• GOAL OF THE EXERCISE: All of the data should be restated word for word, with the pictures omitted.

↓

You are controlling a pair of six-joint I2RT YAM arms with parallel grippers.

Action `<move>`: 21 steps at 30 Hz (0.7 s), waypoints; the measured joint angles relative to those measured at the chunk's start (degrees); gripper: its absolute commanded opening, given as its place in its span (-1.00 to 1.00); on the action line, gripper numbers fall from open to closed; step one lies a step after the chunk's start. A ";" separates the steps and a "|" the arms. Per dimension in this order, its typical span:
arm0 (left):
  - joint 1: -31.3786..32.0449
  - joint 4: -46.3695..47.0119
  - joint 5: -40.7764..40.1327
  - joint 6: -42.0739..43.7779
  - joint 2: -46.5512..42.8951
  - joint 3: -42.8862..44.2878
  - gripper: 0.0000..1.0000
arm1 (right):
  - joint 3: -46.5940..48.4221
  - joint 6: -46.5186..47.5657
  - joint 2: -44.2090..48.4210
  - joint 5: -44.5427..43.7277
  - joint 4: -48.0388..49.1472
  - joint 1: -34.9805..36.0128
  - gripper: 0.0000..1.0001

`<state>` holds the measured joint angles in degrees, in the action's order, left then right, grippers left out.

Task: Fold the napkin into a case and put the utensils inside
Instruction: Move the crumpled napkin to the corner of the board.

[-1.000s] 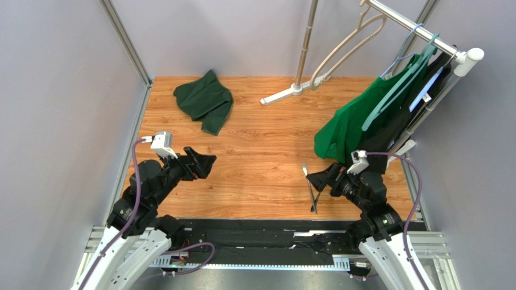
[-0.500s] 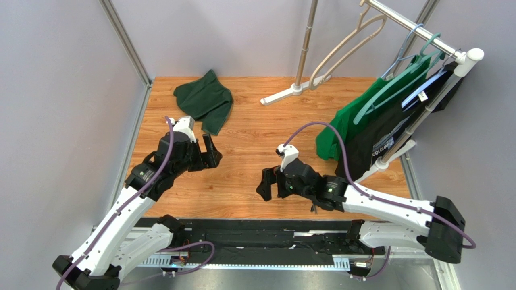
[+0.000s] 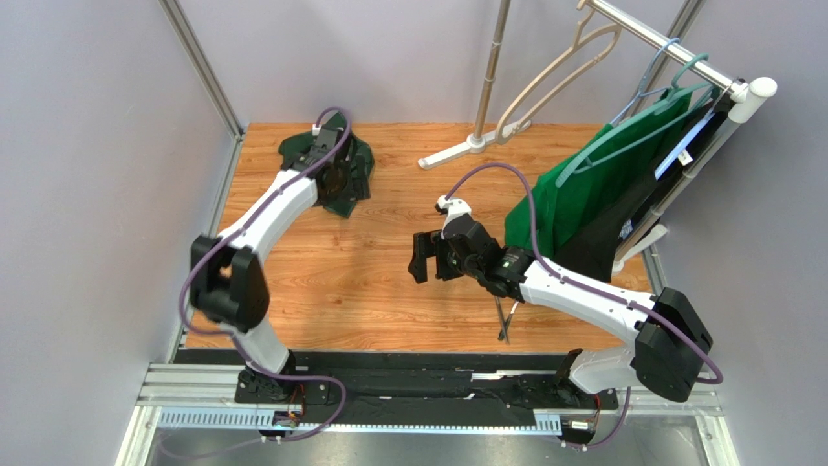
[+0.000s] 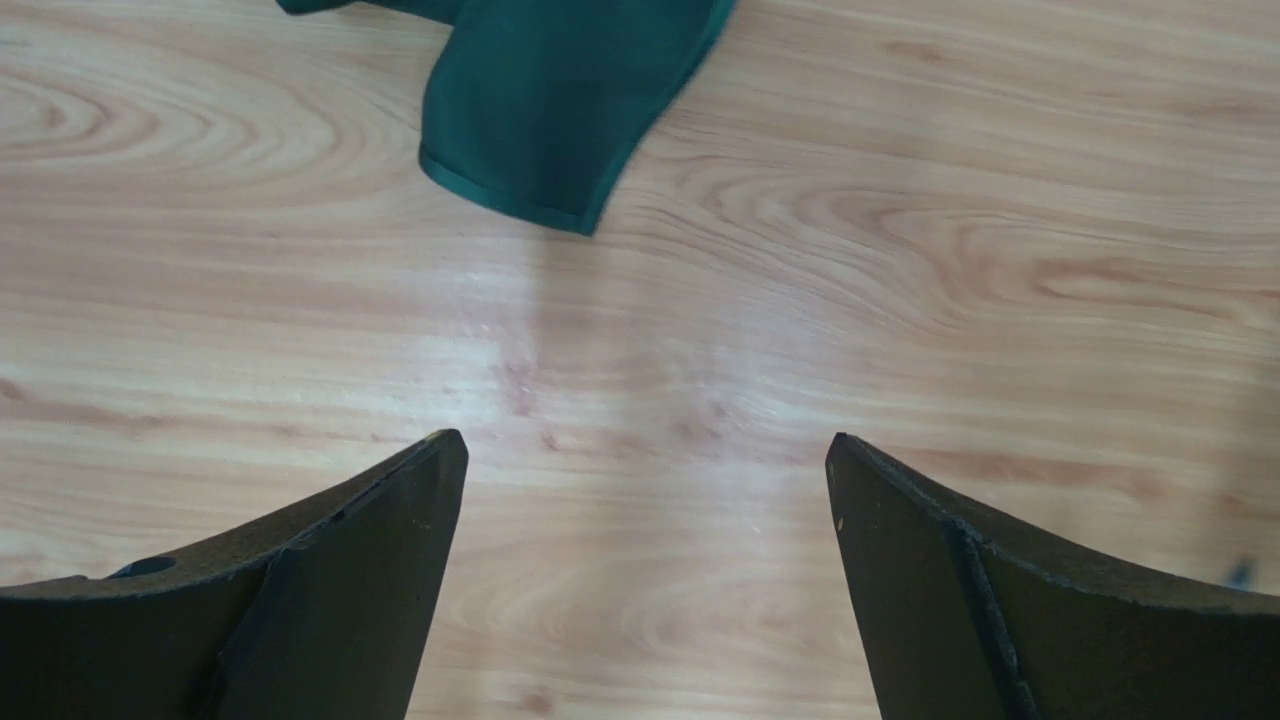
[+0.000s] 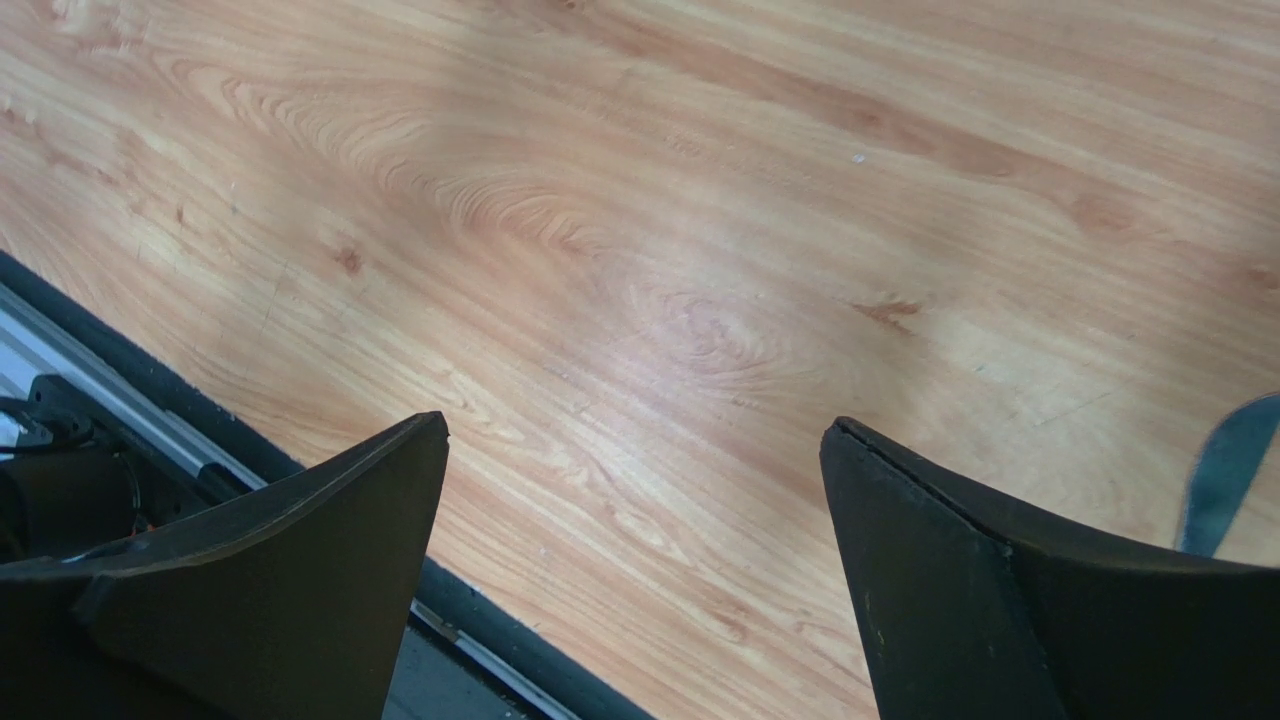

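Note:
The napkin (image 3: 362, 167) lies crumpled at the table's back left, dark green, with my left arm across its middle. My left gripper (image 3: 339, 194) hovers over its near corner, open. In the left wrist view that napkin corner (image 4: 556, 105) lies beyond the open left gripper (image 4: 646, 450), and only bare wood lies between the fingers (image 4: 376, 555). My right gripper (image 3: 423, 258) hangs open over the middle of the table; the right wrist view shows the right gripper (image 5: 634, 428) with nothing in it. The utensils (image 3: 502, 316) lie near the front edge, partly under my right arm. No folded case shows.
A clothes rack stands at the back right, its foot (image 3: 466, 147) on the table. A brighter green garment (image 3: 559, 209) on a teal hanger (image 3: 632, 136) and a black garment (image 3: 598, 238) hang close behind my right arm. A black rail (image 5: 90, 405) runs along the front edge.
My left arm has stretched from the near left out to the napkin at the back. My right arm has swung from the near right to the table's middle, uncovering the utensils. Both grippers stayed open.

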<state>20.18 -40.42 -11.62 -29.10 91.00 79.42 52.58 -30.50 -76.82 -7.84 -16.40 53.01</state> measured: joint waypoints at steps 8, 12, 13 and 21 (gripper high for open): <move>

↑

• SOLUTION TO THE EXERCISE:
You are controlling a pair of six-joint I2RT YAM arms with parallel grippers.

Action `<move>`: 21 steps at 30 Hz (0.7 s), waypoints; the measured joint angles relative to those measured at the chunk's start (degrees); gripper: its absolute commanded opening, given as its place in its span (-1.00 to 1.00); on the action line, gripper numbers fall from open to closed; step one lies a step after the chunk's start. A ";" separates the steps and a "|" the arms. Per dimension in this order, its typical span:
arm0 (left):
  - joint 1: -31.3786..32.0449
  - joint 4: -46.3695..47.0119
  - joint 5: -40.7764..40.1327
  - joint 6: -42.0739..43.7779
  - joint 2: -46.5512..42.8951
  - joint 3: -42.8862..44.2878
  - gripper: 0.0000..1.0000
arm1 (right):
  - joint 3: -46.5940..48.4221
  - joint 6: -46.5186..47.5657
  - joint 2: -44.2090..48.4210
  - joint 5: -44.5427..43.7277
  - joint 4: -48.0388..49.1472
  - joint 1: -34.9805..36.0128
  - gripper: 0.0000..1.0001

`<state>` holds the measured joint angles in degrees, in the action's order, left then right, grippers left out.

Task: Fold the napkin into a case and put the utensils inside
Instruction: Move the crumpled napkin to the corner of the board.

[-1.000s] 
[-0.500s] 
[+0.000s] 
[+0.000s] 
[+0.000s] 

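Note:
The napkin (image 3: 362, 167) lies crumpled at the table's back left, dark green, with my left arm across its middle. My left gripper (image 3: 339, 194) hovers over its near corner, open. In the left wrist view that napkin corner (image 4: 556, 105) lies beyond the open left gripper (image 4: 646, 450), and only bare wood lies between the fingers (image 4: 376, 555). My right gripper (image 3: 423, 258) hangs open over the middle of the table; the right wrist view shows the right gripper (image 5: 634, 428) with nothing in it. The utensils (image 3: 502, 316) lie near the front edge, partly under my right arm. No folded case shows.
A clothes rack stands at the back right, its foot (image 3: 466, 147) on the table. A brighter green garment (image 3: 559, 209) on a teal hanger (image 3: 632, 136) and a black garment (image 3: 598, 238) hang close behind my right arm. A black rail (image 5: 90, 405) runs along the front edge.
My left arm has stretched from the near left out to the napkin at the back. My right arm has swung from the near right to the table's middle, uncovering the utensils. Both grippers stayed open.
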
<state>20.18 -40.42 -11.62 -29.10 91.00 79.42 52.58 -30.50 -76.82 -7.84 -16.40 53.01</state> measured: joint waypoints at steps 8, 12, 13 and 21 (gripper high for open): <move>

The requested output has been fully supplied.